> _Your goal_
Set the data down again so that every line matches exactly.

....

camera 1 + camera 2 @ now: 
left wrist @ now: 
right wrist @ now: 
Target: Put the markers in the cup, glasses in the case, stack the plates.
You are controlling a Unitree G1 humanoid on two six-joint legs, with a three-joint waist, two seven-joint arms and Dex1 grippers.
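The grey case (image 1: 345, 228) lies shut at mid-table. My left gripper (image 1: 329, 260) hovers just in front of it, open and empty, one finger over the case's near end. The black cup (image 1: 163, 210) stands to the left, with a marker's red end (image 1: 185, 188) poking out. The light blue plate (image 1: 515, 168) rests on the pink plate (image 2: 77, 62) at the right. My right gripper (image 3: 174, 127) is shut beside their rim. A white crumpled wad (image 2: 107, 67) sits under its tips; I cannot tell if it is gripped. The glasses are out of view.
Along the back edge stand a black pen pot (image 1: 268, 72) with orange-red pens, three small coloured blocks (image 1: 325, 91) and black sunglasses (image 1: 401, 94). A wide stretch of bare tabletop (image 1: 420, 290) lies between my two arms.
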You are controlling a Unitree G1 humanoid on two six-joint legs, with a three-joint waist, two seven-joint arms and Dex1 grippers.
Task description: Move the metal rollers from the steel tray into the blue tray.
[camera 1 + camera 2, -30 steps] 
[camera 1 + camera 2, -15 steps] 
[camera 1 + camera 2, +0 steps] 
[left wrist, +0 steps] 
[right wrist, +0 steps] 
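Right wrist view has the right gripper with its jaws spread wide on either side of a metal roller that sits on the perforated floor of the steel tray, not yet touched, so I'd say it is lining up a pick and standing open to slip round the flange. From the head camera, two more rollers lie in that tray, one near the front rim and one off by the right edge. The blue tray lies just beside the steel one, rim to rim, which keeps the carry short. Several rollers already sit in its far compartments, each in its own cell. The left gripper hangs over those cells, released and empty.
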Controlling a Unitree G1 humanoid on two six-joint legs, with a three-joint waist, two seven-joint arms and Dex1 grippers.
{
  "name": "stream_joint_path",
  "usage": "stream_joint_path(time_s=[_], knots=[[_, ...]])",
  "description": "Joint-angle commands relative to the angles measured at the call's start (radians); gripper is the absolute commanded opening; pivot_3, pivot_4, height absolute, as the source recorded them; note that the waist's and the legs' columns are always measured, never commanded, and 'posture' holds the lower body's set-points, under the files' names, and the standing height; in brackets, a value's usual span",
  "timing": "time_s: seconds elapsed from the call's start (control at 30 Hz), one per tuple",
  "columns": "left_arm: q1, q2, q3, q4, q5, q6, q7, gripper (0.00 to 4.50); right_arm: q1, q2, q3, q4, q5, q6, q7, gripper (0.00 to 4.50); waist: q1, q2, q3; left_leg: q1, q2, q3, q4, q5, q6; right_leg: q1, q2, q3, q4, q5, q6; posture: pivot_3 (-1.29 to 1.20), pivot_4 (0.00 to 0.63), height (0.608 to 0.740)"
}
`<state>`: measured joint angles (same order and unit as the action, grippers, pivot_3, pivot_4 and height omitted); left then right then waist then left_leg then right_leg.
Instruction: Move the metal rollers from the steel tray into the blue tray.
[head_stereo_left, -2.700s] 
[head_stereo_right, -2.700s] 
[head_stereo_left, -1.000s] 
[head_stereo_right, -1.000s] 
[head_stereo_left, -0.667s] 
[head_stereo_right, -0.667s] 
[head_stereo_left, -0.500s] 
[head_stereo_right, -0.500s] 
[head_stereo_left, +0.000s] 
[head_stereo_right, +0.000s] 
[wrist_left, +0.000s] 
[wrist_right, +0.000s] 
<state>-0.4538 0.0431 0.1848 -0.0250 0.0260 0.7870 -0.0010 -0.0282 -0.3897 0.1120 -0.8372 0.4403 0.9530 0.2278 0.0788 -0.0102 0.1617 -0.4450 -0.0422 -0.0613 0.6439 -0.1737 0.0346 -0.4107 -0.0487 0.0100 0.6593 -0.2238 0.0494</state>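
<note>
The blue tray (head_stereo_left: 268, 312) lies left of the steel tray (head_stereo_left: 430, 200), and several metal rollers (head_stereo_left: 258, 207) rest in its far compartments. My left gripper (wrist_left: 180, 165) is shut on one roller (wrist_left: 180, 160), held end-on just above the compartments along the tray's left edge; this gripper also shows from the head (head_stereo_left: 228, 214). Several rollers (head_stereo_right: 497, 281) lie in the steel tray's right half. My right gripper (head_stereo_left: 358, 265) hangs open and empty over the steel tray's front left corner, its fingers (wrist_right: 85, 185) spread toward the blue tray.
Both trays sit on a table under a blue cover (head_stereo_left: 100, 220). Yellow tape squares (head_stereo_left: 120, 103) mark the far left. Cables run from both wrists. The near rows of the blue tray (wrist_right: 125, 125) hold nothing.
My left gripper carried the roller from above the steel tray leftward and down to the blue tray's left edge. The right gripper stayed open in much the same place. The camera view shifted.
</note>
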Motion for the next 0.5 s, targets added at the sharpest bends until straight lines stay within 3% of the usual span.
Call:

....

> _Solution to this problem_
camera 1 + camera 2 @ now: 
left wrist @ now: 
right wrist @ now: 
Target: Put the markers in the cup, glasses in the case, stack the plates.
You are controlling a Unitree G1 humanoid on two six-joint legs, with a three-joint waist, two seven-joint arms and Dex1 grippers.
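The grey case (image 1: 345, 228) lies shut at mid-table. My left gripper (image 1: 329, 260) hovers just in front of it, open and empty, one finger over the case's near end. The black cup (image 1: 163, 210) stands to the left, with a marker's red end (image 1: 185, 188) poking out. The light blue plate (image 1: 515, 168) rests on the pink plate (image 2: 77, 62) at the right. My right gripper (image 3: 174, 127) is shut beside their rim. A white crumpled wad (image 2: 107, 67) sits under its tips; I cannot tell if it is gripped. The glasses are out of view.
Along the back edge stand a black pen pot (image 1: 268, 72) with orange-red pens, three small coloured blocks (image 1: 325, 91) and black sunglasses (image 1: 401, 94). A wide stretch of bare tabletop (image 1: 420, 290) lies between my two arms.
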You are controlling a Unitree G1 humanoid on two six-joint legs, with a three-joint waist, two seven-joint arms and Dex1 grippers.
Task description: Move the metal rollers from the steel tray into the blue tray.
[camera 1 + camera 2, -30 steps] 
[camera 1 + camera 2, -15 steps] 
[camera 1 + camera 2, +0 steps] 
[left wrist, +0 steps] 
[right wrist, +0 steps] 
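Right wrist view has the right gripper with its jaws spread wide on either side of a metal roller that sits on the perforated floor of the steel tray, not yet touched, so I'd say it is lining up a pick and standing open to slip round the flange. From the head camera, two more rollers lie in that tray, one near the front rim and one off by the right edge. The blue tray lies just beside the steel one, rim to rim, which keeps the carry short. Several rollers already sit in its far compartments, each in its own cell. The left gripper hangs over those cells, released and empty.
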Controlling a Unitree G1 humanoid on two six-joint legs, with a three-joint waist, two seven-joint arms and Dex1 grippers.
{
  "name": "stream_joint_path",
  "usage": "stream_joint_path(time_s=[_], knots=[[_, ...]])",
  "description": "Joint-angle commands relative to the angles measured at the call's start (radians); gripper is the absolute commanded opening; pivot_3, pivot_4, height absolute, as the source recorded them; note that the waist's and the legs' columns are always measured, never commanded, and 'posture' holds the lower body's set-points, under the files' names, and the standing height; in brackets, a value's usual span",
  "timing": "time_s: seconds elapsed from the call's start (control at 30 Hz), one per tuple",
  "columns": "left_arm: q1, q2, q3, q4, q5, q6, q7, gripper (0.00 to 4.50); right_arm: q1, q2, q3, q4, q5, q6, q7, gripper (0.00 to 4.50); waist: q1, q2, q3; left_leg: q1, q2, q3, q4, q5, q6; right_leg: q1, q2, q3, q4, q5, q6; posture: pivot_3 (-1.29 to 1.20), pivot_4 (0.00 to 0.63), height (0.608 to 0.740)"
}
`<state>`: measured joint angles (same order and unit as the action, grippers, pivot_3, pivot_4 and height omitted); left then right then waist then left_leg then right_leg.
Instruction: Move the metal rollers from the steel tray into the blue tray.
[head_stereo_left, -2.700s] 
[head_stereo_right, -2.700s] 
[head_stereo_left, -1.000s] 
[head_stereo_right, -1.000s] 
[head_stereo_left, -0.667s] 
[head_stereo_right, -0.667s] 
[head_stereo_left, -0.500s] 
[head_stereo_right, -0.500s] 
[head_stereo_left, +0.000s] 
[head_stereo_right, +0.000s] 
[wrist_left, +0.000s] 
[wrist_right, +0.000s] 
<state>-0.4538 0.0431 0.1848 -0.0250 0.0260 0.7870 -0.0010 -0.0282 -0.3897 0.1120 -0.8372 0.4403 0.9530 0.2278 0.0788 -0.0102 0.1617 -0.4450 -0.0422 -0.0613 0.6439 -0.1737 0.0346 -0.4107 -0.0487 0.0100 0.6593 -0.2238 0.0494</state>
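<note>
The blue tray (head_stereo_left: 268, 312) lies left of the steel tray (head_stereo_left: 430, 200), and several metal rollers (head_stereo_left: 258, 207) rest in its far compartments. My left gripper (wrist_left: 180, 165) is shut on one roller (wrist_left: 180, 160), held end-on just above the compartments along the tray's left edge; this gripper also shows from the head (head_stereo_left: 228, 214). Several rollers (head_stereo_right: 497, 281) lie in the steel tray's right half. My right gripper (head_stereo_left: 358, 265) hangs open and empty over the steel tray's front left corner, its fingers (wrist_right: 85, 185) spread toward the blue tray.
Both trays sit on a table under a blue cover (head_stereo_left: 100, 220). Yellow tape squares (head_stereo_left: 120, 103) mark the far left. Cables run from both wrists. The near rows of the blue tray (wrist_right: 125, 125) hold nothing.
My left gripper carried the roller from above the steel tray leftward and down to the blue tray's left edge. The right gripper stayed open in much the same place. The camera view shifted.
</note>
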Motion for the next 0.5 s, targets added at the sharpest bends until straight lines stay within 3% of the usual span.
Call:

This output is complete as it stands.